La Vème République, fondée en 1958 par Charles de Gaulle, "a donné à la France ce qui lui manquait depuis des décennies : une exceptionnelle solidité institutionnelle, une remarquable capacité d'adaptation", a déclaré le chef de l'Etat à Colombey-les-deux-Eglises (Haute-Marne).
Il a ajouté que "jamais la Constitution de la Vè République ne fut un obstacle à la modernisation de la France: depuis 1958, c'est elle qui la rend possible, face aux conservatismes et face aux extrémismes".
Jacques Chirac a posé jeudi la première pierre d'un mémorial dédié à l'oeuvre et à la vie de Charles de Gaulle, mort le 9 novembre 1970.
Il était accompagné du Premier ministre Dominique de Villepin, de la ministre de la Défense Michèle Alliot-Marie, des présidents de l'Assemblée nationale Jean-Louis Debré et du Sénat Christian Poncelet.

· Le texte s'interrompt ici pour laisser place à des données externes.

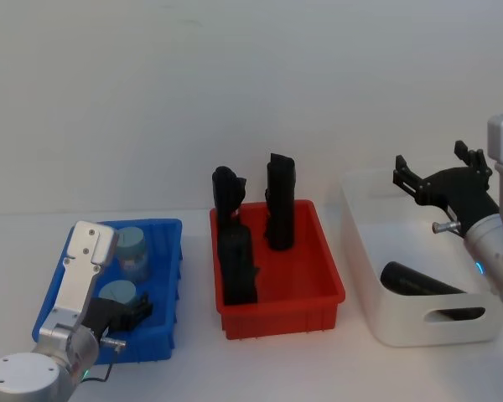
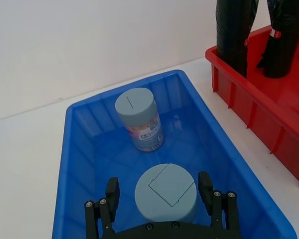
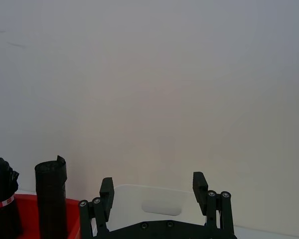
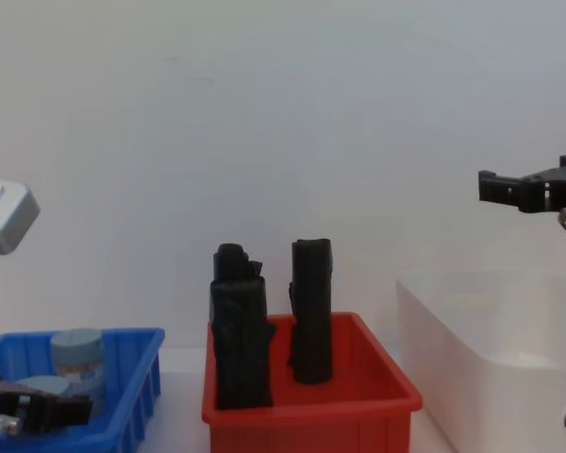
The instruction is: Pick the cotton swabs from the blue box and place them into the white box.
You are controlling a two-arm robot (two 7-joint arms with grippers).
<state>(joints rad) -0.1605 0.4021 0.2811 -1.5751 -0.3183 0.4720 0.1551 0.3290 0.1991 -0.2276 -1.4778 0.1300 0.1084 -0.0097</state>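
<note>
We see the left gripper (image 2: 159, 185) low inside the blue box (image 2: 204, 149), at the robot's left on the table (image 1: 193, 368). Its fingers are spread on either side of the near tub of cotton swabs (image 2: 165, 191). A gap shows at one finger, and the other sits just beside the tub's wall, so the tub is not pinched. This tub stands upright on the box floor, lid up. A second tub (image 2: 139, 119) stands upright farther back in the same box, apart from the first, its label band facing us.

The right gripper (image 1: 430, 161) hangs above the far side of the white box (image 1: 402, 328), at the robot's right. Its fingers are wide apart with nothing between them. A black roll (image 1: 419, 280) lies on its side inside the white box.

Between the two boxes sits a red bin (image 1: 306, 268) holding three upright black rolls (image 1: 281, 201).
</note>
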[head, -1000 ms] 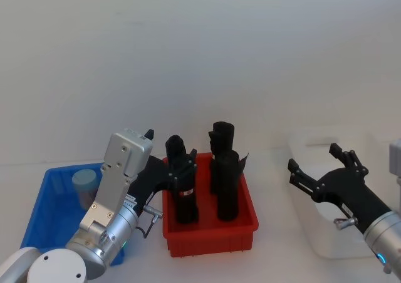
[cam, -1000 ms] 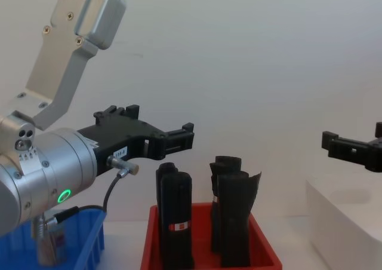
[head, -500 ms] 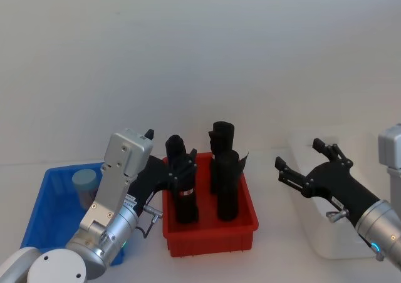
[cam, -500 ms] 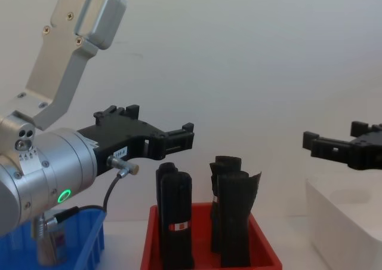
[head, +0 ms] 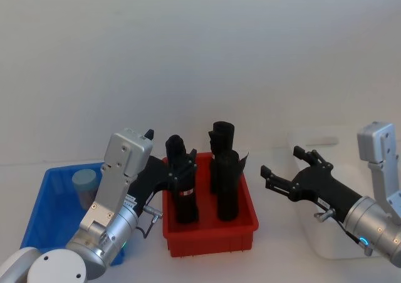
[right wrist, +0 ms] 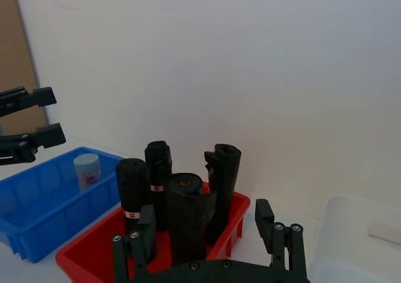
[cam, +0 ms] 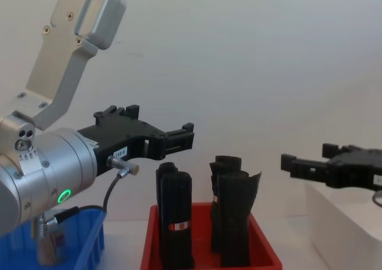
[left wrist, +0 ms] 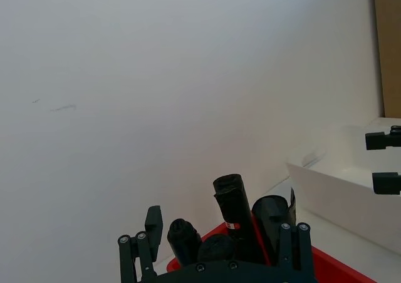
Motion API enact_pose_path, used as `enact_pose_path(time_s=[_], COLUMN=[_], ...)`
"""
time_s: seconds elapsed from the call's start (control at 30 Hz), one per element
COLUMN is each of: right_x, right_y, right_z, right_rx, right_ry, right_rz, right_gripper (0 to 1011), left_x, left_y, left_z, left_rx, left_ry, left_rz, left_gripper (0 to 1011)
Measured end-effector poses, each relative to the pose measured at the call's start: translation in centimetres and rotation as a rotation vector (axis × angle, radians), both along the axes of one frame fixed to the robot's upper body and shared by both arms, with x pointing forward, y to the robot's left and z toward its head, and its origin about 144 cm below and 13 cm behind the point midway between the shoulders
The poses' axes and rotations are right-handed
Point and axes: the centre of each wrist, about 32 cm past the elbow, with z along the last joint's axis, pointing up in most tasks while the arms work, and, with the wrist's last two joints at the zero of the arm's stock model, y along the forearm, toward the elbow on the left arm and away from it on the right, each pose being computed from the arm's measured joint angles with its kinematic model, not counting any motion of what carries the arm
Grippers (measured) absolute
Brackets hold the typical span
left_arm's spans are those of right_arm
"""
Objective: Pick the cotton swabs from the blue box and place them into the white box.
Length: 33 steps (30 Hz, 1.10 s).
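You will find nothing here that can actually be read. The black rolls (head: 182, 183) in the red bin (head: 210, 233) each carry a small red-and-white band sticker (cam: 178, 226), but any print on it is too small to make out. The left gripper (cam: 179, 140) has a white label (cam: 120, 153) on its black body with dark characters that look like digits, yet you cannot tell which. The cotton swabs (right wrist: 86, 169) tub in the blue box (right wrist: 37, 201) shows no legible print from where you look. No brand names, numbers or signs stand out on the arms or the bins.
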Motion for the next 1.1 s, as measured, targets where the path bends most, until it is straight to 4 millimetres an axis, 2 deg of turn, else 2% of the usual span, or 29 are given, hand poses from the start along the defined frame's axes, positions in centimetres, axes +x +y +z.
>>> enact_pose_path(time_s=[0.57,1.1], right_x=[3.5,5.8], right_y=[-0.1,0.3], right_z=[-1.8,-2.1], right_rx=[-0.026,-0.044], right_ry=[0.082,0.093], right_rz=[0.087,0.143], right_gripper=[1002,1002], left_x=[0.0,0.0], left_y=[0.0,0.0], left_z=[0.0,0.0], left_rx=[0.0,0.0], left_ry=[0.0,0.0], left_rz=[0.0,0.0], left_gripper=[1004,1004])
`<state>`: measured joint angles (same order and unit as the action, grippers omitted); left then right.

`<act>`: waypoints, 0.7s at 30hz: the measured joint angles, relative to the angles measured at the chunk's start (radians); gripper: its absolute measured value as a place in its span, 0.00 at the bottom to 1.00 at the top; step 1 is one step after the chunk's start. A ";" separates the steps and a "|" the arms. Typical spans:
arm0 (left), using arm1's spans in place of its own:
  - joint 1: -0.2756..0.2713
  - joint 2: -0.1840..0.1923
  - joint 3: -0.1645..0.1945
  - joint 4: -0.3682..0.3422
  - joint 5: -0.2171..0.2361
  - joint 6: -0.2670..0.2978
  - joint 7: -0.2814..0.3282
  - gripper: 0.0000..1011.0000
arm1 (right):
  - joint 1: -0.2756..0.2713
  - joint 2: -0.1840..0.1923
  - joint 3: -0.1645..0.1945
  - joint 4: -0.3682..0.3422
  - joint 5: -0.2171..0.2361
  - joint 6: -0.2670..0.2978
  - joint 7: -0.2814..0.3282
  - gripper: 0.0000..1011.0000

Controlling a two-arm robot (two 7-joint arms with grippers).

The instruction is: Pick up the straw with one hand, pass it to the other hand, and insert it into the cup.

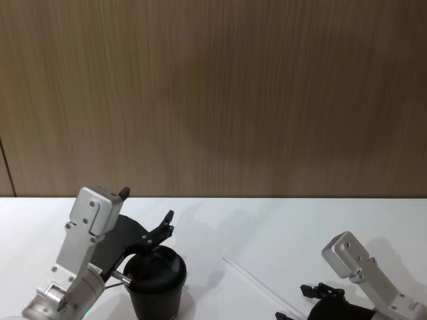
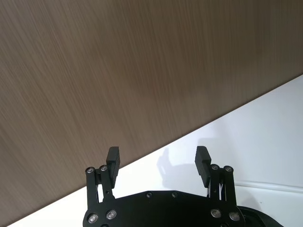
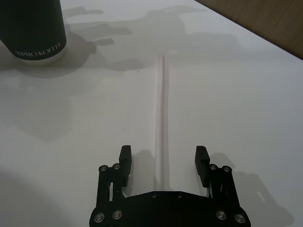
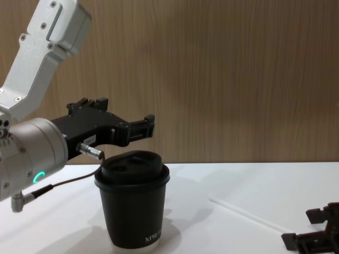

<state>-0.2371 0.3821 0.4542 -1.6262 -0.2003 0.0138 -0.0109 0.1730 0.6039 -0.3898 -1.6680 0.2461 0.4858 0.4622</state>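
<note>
Straw (image 3: 162, 118) lies flat on white table (image 1: 267, 227), off to the right of the black lidded cup (image 4: 135, 211), apart from it. Right gripper (image 3: 163, 158) sits low over the table, fingers spread wide, straddling the near end of it, not clamped. Left gripper (image 2: 157, 158) hovers just above the cup's lid, fingers spread, empty. Wood-panel wall (image 1: 213, 93) behind.

Bright, even light from above; the table (image 3: 246, 94) gleams white, soft grey shadows pooling beside the cup (image 3: 33, 23) and under the right gripper (image 3: 164, 152).
</note>
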 joint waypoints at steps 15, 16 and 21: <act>0.000 0.000 0.000 0.000 0.000 0.000 0.000 0.99 | 0.018 0.012 -0.023 0.008 0.002 0.018 0.027 0.57; 0.000 0.000 0.000 0.000 0.000 0.000 0.000 0.99 | 0.019 0.013 -0.024 0.008 0.002 0.019 0.028 0.56; 0.000 0.000 0.000 0.000 0.000 0.000 0.000 0.99 | 0.020 0.016 -0.031 0.008 0.005 0.022 0.033 0.44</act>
<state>-0.2371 0.3821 0.4542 -1.6262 -0.2004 0.0138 -0.0109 0.1931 0.6202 -0.4203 -1.6599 0.2514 0.5077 0.4951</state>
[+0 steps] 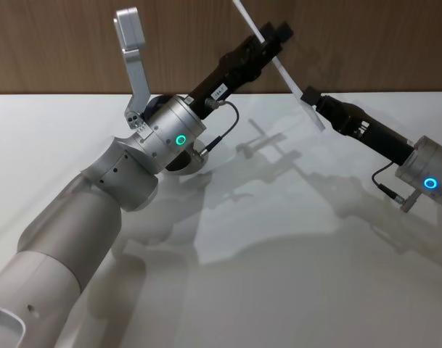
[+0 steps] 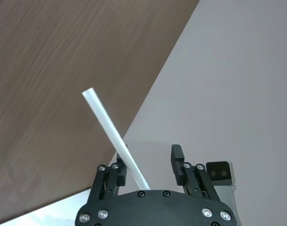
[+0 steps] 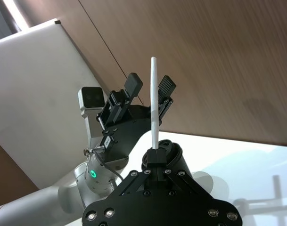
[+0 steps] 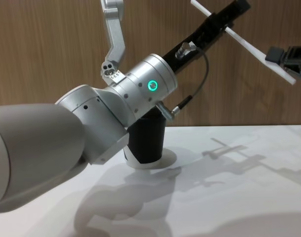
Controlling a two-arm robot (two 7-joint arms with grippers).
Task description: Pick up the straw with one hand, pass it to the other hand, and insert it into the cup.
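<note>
My right claw is closed on the straw, pinching it near its lower end and holding it up in the air on a slant, well above the surface; my left claw is open, with one finger on either side of the straw higher up its length, and the tube lies close against one finger and clear of the other; I judge this to be the hand-over, with the second grip not yet made. The straw looks very light and thin-walled, straight and fairly stiff along its length but easy to crush or kink if I squeeze hard; its smooth white skin may let it slip or swivel in a two-finger pinch, so I would close my left claw gently around the middle, apart from my right claw, and leave a long free end below for the insertion. The black paper cup stands upright on the surface, directly behind and below my left wrist; the wrist hides its top, so I cannot tell how the lid sits, where its opening is, or whether anything is inside. The cup itself looks light enough to tip if the straw comes in at an angle.
</note>
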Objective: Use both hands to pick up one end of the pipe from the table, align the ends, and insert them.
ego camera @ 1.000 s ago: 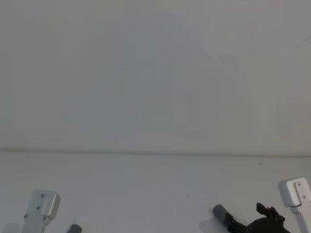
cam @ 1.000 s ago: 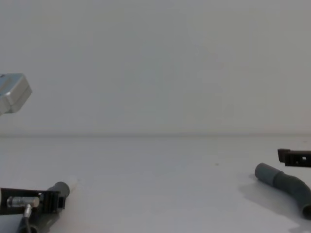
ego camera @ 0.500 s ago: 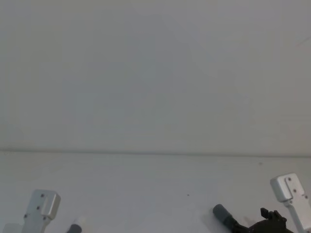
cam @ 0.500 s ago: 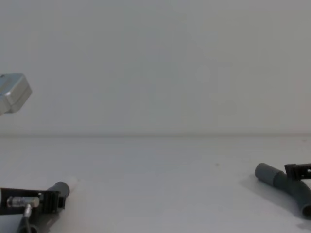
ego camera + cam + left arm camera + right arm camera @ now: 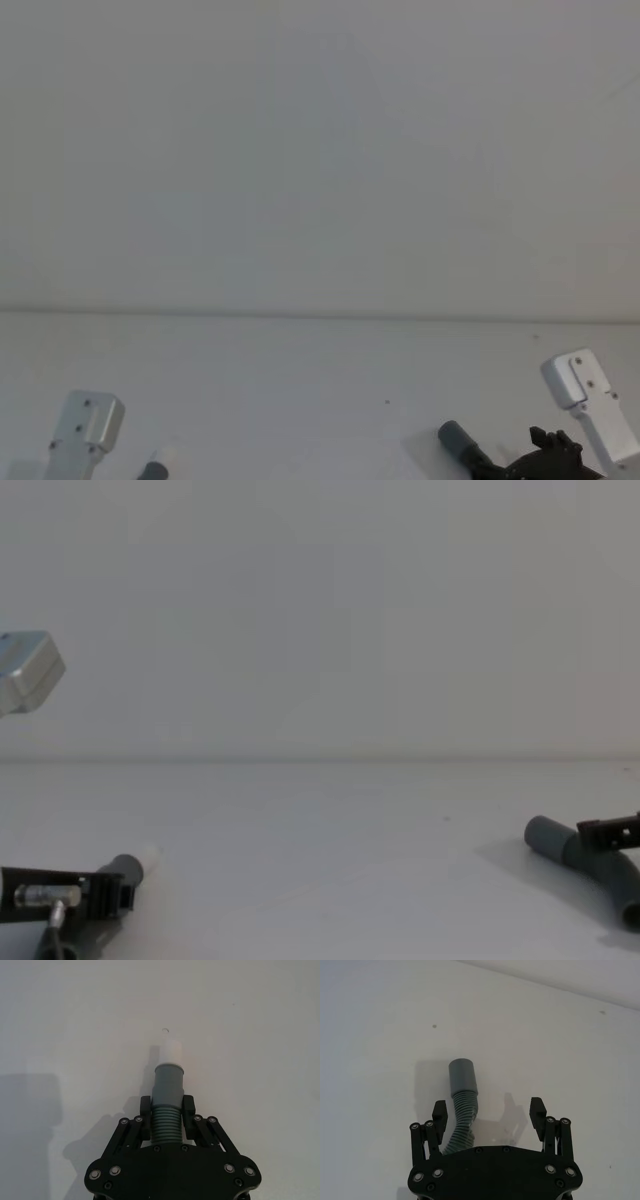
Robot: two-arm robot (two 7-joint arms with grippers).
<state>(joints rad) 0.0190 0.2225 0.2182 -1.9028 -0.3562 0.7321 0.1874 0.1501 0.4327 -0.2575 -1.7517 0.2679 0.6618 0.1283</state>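
The left gripper (image 5: 166,1110) was clenched on the ribbed pipe (image 5: 166,1129) just behind its white-tipped end (image 5: 168,1067), likely leaving that cuff free for mating, while the right gripper (image 5: 488,1110), jaws spread, straddled the pipe behind the plain end (image 5: 462,1077) on the table (image 5: 570,1035), seemingly poised to grasp

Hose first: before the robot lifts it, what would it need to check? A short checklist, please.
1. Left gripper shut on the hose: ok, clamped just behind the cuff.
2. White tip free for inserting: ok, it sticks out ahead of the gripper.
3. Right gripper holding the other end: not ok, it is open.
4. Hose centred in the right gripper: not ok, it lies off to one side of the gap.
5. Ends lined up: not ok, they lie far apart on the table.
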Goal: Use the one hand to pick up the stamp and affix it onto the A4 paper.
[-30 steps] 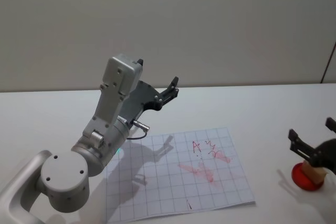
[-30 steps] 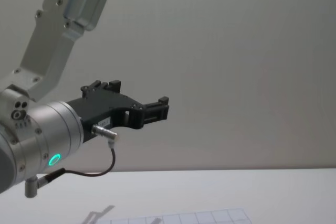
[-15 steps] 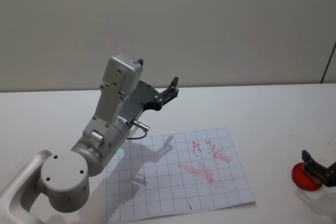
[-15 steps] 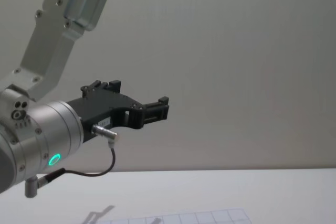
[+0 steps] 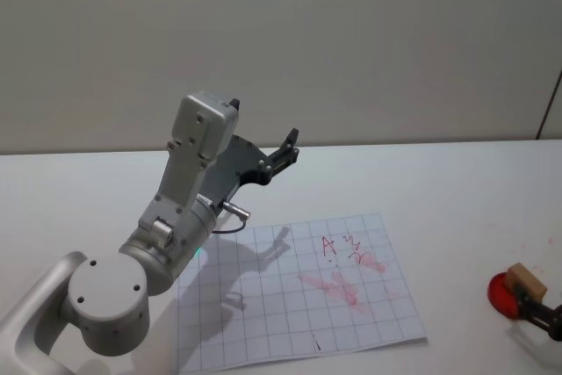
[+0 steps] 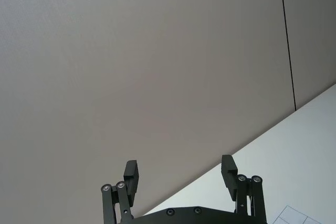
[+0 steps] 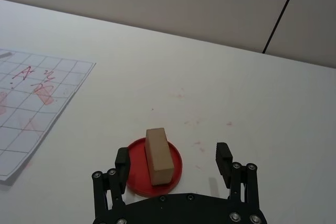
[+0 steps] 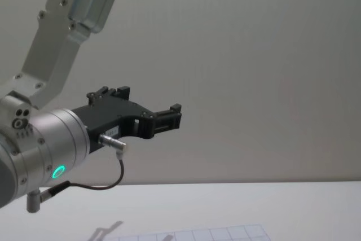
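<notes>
Table (image 7: 262, 103): stamp (image 7: 159, 156) on red disc (image 7: 136, 177), right pincer (image 7: 173, 151) near

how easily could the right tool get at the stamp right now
Probably yes. The right tool is open, jaws wider than the stamp, which lies on the red pad just ahead with nothing between. A short, slightly recentred advance should do. The left tool is raised well away.
</notes>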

Le ministre des Anciens combattants Hamlaoui Mékachéra, l'ancien Premier ministre Pierre Messmer, le président de la Fondation Charles De Gaulle Yves Guéna, ainsi que la famille du général de Gaulle, ont assisté à la cérémonie.
"Son message moral et politique - et en cela surtout il est unique - nous offre beaucoup des clés de notre avenir", a dit Jacques Chirac.
Après avoir évoqué l'homme du 18 juin, "un héros parmi les plus grands de notre histoire", il a rendu hommage "au bâtisseur et au visionnaire".
Le chef de l'Etat a cité ainsi son exigence de "la cohésion nationale", la mise en place de la "protection collective" comme la Sécurité sociale, son rejet du communisme comme du "libéralisme économique débridé", la recherche et la politique industrielle, la dissuasion nucléaire, son "refus d'un univers dominé par la confrontation entre les blocs" et la construction européenne.